• What the task requires
Your job is to retype the records exactly while dropping every picture.

━━━━━ Data in this exercise ━━━━━

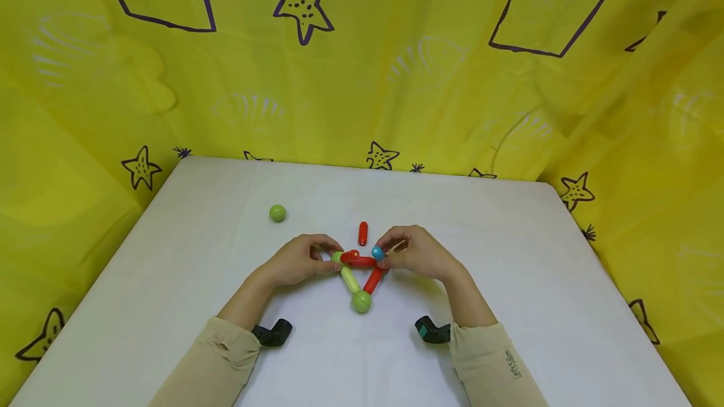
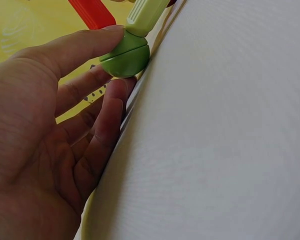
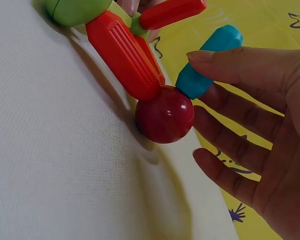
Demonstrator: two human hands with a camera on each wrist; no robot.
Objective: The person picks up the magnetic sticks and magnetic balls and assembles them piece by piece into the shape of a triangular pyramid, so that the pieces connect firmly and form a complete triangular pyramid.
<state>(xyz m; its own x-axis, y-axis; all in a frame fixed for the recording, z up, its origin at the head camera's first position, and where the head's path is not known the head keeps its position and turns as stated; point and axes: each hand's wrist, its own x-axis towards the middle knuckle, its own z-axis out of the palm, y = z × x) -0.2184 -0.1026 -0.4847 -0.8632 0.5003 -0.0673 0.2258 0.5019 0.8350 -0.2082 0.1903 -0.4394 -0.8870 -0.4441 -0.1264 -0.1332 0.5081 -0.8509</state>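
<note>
A white table (image 1: pixel 509 256) stands before yellow star-printed cloth walls (image 1: pixel 362 80).

From my remote seat, the white table (image 1: pixel 509 306) offers broad open surface along its left edge, its right edge and across the far edge. Obstacles sit at the middle: the rod-and-ball triangle (image 1: pixel 359 272), with my left hand (image 1: pixel 296 260) touching its left corner and my right hand (image 1: pixel 418 253) at its right corner. A loose red rod (image 1: pixel 363 233) lies just beyond the triangle, and a loose green ball (image 1: pixel 277 213) lies toward the far-left corner, well apart. Both forearms block the near edge either side of the triangle. Yellow curtain (image 1: pixel 362 80) walls the far and side edges.
</note>
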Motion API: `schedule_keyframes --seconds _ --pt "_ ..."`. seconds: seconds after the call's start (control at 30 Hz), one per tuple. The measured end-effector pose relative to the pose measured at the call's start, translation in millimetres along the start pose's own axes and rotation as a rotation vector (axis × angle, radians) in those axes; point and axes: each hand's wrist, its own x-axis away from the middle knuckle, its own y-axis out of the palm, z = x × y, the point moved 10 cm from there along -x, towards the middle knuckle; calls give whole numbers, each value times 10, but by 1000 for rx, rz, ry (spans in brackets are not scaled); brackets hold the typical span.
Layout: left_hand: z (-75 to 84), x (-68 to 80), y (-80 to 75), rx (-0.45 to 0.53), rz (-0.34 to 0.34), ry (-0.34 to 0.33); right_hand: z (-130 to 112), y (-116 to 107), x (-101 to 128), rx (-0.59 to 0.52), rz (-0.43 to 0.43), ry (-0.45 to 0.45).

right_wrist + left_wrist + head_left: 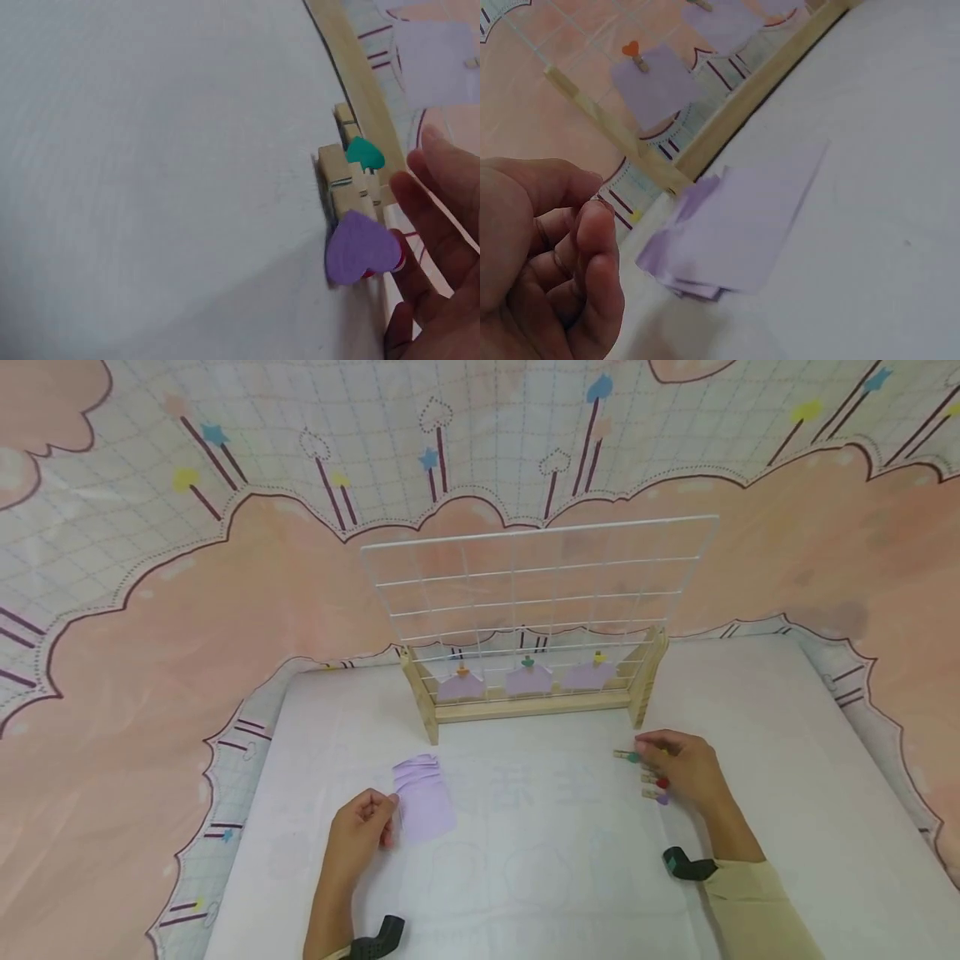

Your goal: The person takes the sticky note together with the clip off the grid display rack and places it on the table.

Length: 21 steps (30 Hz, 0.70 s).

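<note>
Lilac paper slips [423, 797] lie stacked before the wire grid rack [528, 610], our left hand [360, 835] loosely curled and empty beside them, our right hand [686, 768] fingering the wooden clothespins [645, 777]; pick-up stage, we judge, next needing one slip separated.

Even, soft, shadowless light is seen in the head view, with straight lines bowed at the edges. Both wrist views are dimmer; the left hand [540, 262] and purple heart clothespin [360, 244] are rendered blurred
</note>
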Motion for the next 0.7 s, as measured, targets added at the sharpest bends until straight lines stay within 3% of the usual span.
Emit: schedule_keyframes --seconds 0.13,0.23,0.47,0.57,0.7 --pt "276 -24 -13 22 4 48 -110 -70 -21 0 49 15" --pt "487 -60 19 39 -6 96 -272 -99 -49 3 92 -26" --pt "814 -266 267 84 -51 152 -877 -43 -144 15 167 -293" --pt "935 -358 402 119 -69 160 -1148 37 -188 -11 151 -380" --pt "1080 -447 572 156 -88 165 -1465 191 -258 -37 110 -432"
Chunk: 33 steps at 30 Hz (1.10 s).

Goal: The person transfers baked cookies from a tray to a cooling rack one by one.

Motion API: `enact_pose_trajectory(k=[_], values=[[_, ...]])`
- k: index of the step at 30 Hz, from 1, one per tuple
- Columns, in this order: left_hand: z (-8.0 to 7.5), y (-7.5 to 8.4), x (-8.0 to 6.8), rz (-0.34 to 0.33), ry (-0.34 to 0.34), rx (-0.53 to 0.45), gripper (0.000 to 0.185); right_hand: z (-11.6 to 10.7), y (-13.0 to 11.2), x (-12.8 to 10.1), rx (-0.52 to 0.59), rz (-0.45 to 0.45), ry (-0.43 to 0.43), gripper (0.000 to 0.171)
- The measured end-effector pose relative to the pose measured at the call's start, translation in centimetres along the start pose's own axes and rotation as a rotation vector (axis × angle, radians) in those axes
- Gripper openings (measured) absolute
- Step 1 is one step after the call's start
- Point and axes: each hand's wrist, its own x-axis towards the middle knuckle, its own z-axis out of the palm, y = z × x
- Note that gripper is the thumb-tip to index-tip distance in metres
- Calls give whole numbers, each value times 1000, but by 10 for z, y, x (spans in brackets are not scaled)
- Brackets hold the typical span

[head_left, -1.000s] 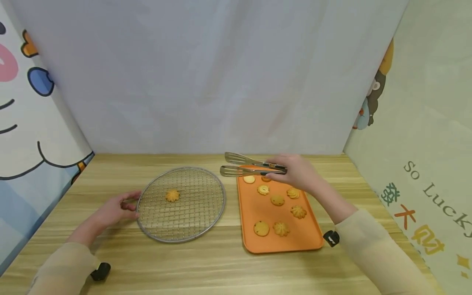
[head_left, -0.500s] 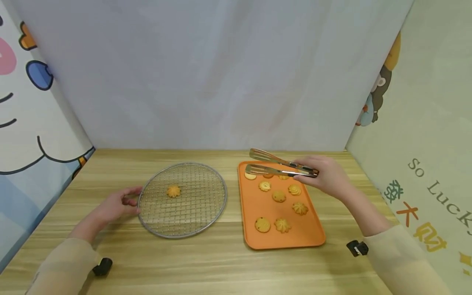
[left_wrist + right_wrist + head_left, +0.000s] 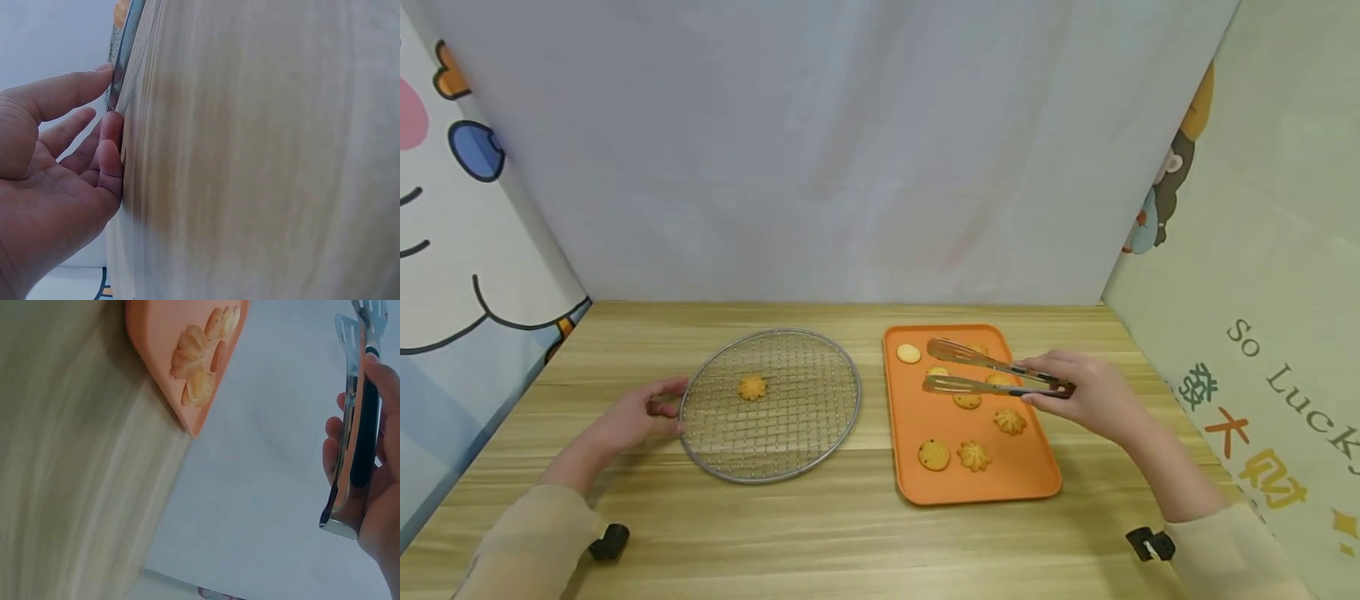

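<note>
At the left of the head view, my left hand (image 3: 638,417) pinches the rim of a round wire cooling rack (image 3: 805,417), its thumb and curled fingers right at the edge in the left wrist view. One flower-shaped cookie (image 3: 752,387) lies on the mesh. My right hand (image 3: 1086,392) grips metal tongs (image 3: 1000,379) by their black-sided handles. The slotted heads of the tongs (image 3: 359,328) are spread apart with nothing between them. They hang over the upper part of an orange tray (image 3: 925,492), overlapping several cookies in the head view.
Several cookies, round and flower-shaped, lie spread on the tray; a round cookie (image 3: 934,455) is near its front left. Wood-grain table (image 3: 760,533) shows between rack and tray. A pale curtain (image 3: 820,167) closes off the back, and printed panels (image 3: 1285,250) stand at both sides.
My right hand has moved right with the tongs, then lower and toward me, bringing their heads from beside the tray to above it. My left hand stays at the rack's rim.
</note>
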Motion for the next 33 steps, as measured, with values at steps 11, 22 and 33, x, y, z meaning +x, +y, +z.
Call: enact_pose_trajectory(k=[11,22,33], values=[[0,-3,-1,11,7,-11,78,20,-3,-28,27,-14,-53,38],[0,0,0,-19,6,23,79,28,-8,-43,55,-3,-191,37],[1,1,-1,-29,-1,-17,79,34,-1,-48,76,32,-280,32]])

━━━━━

• Answer to the exercise
Demonstrator: two human hands with a camera on each wrist; no robot.
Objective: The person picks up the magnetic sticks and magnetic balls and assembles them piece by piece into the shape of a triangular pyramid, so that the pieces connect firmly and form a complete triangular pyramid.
<state>(xyz m; its own x-axis, y-axis; all in a frame fixed for the recording, z up, its origin at the head camera's first position, and where the head's path is not known the head keeps its position and turns as stated; point and axes: each hand's wrist, its own x-axis towards the middle knuckle, its own z-axis out of the palm, y = z × x) -0.2184 -0.1026 -0.4847 -0.8632 0.5003 -0.0673 0.2258 0.5019 0.8350 -0.2082 0.1903 -0.4394 -0.8870 -0.4441 -0.1264 -0.1332 0.5081 -0.8509</state>
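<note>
A white table (image 1: pixel 509 256) stands before yellow star-printed cloth walls (image 1: pixel 362 80).

From my remote seat, the white table (image 1: pixel 509 306) offers broad open surface along its left edge, its right edge and across the far edge. Obstacles sit at the middle: the rod-and-ball triangle (image 1: pixel 359 272), with my left hand (image 1: pixel 296 260) touching its left corner and my right hand (image 1: pixel 418 253) at its right corner. A loose red rod (image 1: pixel 363 233) lies just beyond the triangle, and a loose green ball (image 1: pixel 277 213) lies toward the far-left corner, well apart. Both forearms block the near edge either side of the triangle. Yellow curtain (image 1: pixel 362 80) walls the far and side edges.
</note>
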Motion API: `schedule_keyframes --seconds _ --pt "_ ..."`. seconds: seconds after the call's start (control at 30 Hz), one per tuple. The measured end-effector pose relative to the pose measured at the call's start, translation in millimetres along the start pose's own axes and rotation as a rotation vector (axis × angle, radians) in those axes; point and axes: each hand's wrist, its own x-axis away from the middle knuckle, its own y-axis out of the palm, z = x × y, the point moved 10 cm from there along -x, towards the middle knuckle; calls give whole numbers, each value times 10, but by 1000 for rx, rz, ry (spans in brackets are not scaled); brackets hold the typical span.
Layout: left_hand: z (-75 to 84), x (-68 to 80), y (-80 to 75), rx (-0.45 to 0.53), rz (-0.34 to 0.34), ry (-0.34 to 0.33); right_hand: z (-130 to 112), y (-116 to 107), x (-101 to 128), rx (-0.59 to 0.52), rz (-0.43 to 0.43), ry (-0.45 to 0.45).

right_wrist + left_wrist + head_left: 

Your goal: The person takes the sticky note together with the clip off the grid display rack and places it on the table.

Length: 21 steps (30 Hz, 0.70 s).

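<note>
Lilac paper slips [423, 797] lie stacked before the wire grid rack [528, 610], our left hand [360, 835] loosely curled and empty beside them, our right hand [686, 768] fingering the wooden clothespins [645, 777]; pick-up stage, we judge, next needing one slip separated.

Even, soft, shadowless light is seen in the head view, with straight lines bowed at the edges. Both wrist views are dimmer; the left hand [540, 262] and purple heart clothespin [360, 244] are rendered blurred
</note>
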Motion for the next 0.7 s, as measured, targets added at the sharpest bends until straight lines stay within 3% of the usual span.
Emit: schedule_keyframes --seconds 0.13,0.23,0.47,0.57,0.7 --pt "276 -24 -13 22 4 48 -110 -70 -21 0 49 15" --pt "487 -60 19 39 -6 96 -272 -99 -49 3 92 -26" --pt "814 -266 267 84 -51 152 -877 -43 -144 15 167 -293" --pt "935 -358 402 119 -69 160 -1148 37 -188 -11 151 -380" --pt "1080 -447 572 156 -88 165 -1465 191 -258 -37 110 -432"
Chunk: 33 steps at 30 Hz (1.10 s).

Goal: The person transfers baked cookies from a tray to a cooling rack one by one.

Motion API: `enact_pose_trajectory(k=[_], values=[[_, ...]])`
- k: index of the step at 30 Hz, from 1, one per tuple
- Columns, in this order: left_hand: z (-8.0 to 7.5), y (-7.5 to 8.4), x (-8.0 to 6.8), rz (-0.34 to 0.33), ry (-0.34 to 0.34), rx (-0.53 to 0.45), gripper (0.000 to 0.185); right_hand: z (-11.6 to 10.7), y (-13.0 to 11.2), x (-12.8 to 10.1), rx (-0.52 to 0.59), rz (-0.45 to 0.45), ry (-0.43 to 0.43), gripper (0.000 to 0.171)
- The measured end-effector pose relative to the pose measured at the call's start, translation in centimetres along the start pose's own axes and rotation as a rotation vector (axis × angle, radians) in those axes
- Gripper openings (measured) absolute
- Step 1 is one step after the call's start
- Point and axes: each hand's wrist, its own x-axis towards the middle knuckle, its own z-axis out of the palm, y = z × x
- Note that gripper is the thumb-tip to index-tip distance in metres
- Calls give whole numbers, each value times 1000, but by 10 for z, y, x (spans in brackets are not scaled)
- Brackets hold the typical span

[head_left, -1.000s] 
[head_left, -0.500s] 
[left_wrist + right_wrist + head_left, +0.000s] 

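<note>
At the left of the head view, my left hand (image 3: 638,417) pinches the rim of a round wire cooling rack (image 3: 805,417), its thumb and curled fingers right at the edge in the left wrist view. One flower-shaped cookie (image 3: 752,387) lies on the mesh. My right hand (image 3: 1086,392) grips metal tongs (image 3: 1000,379) by their black-sided handles. The slotted heads of the tongs (image 3: 359,328) are spread apart with nothing between them. They hang over the upper part of an orange tray (image 3: 925,492), overlapping several cookies in the head view.
Several cookies, round and flower-shaped, lie spread on the tray; a round cookie (image 3: 934,455) is near its front left. Wood-grain table (image 3: 760,533) shows between rack and tray. A pale curtain (image 3: 820,167) closes off the back, and printed panels (image 3: 1285,250) stand at both sides.
My right hand has moved right with the tongs, then lower and toward me, bringing their heads from beside the tray to above it. My left hand stays at the rack's rim.
</note>
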Motion for the next 33 steps, as measured, with values at steps 11, 22 and 33, x, y, z meaning +x, +y, +z.
Call: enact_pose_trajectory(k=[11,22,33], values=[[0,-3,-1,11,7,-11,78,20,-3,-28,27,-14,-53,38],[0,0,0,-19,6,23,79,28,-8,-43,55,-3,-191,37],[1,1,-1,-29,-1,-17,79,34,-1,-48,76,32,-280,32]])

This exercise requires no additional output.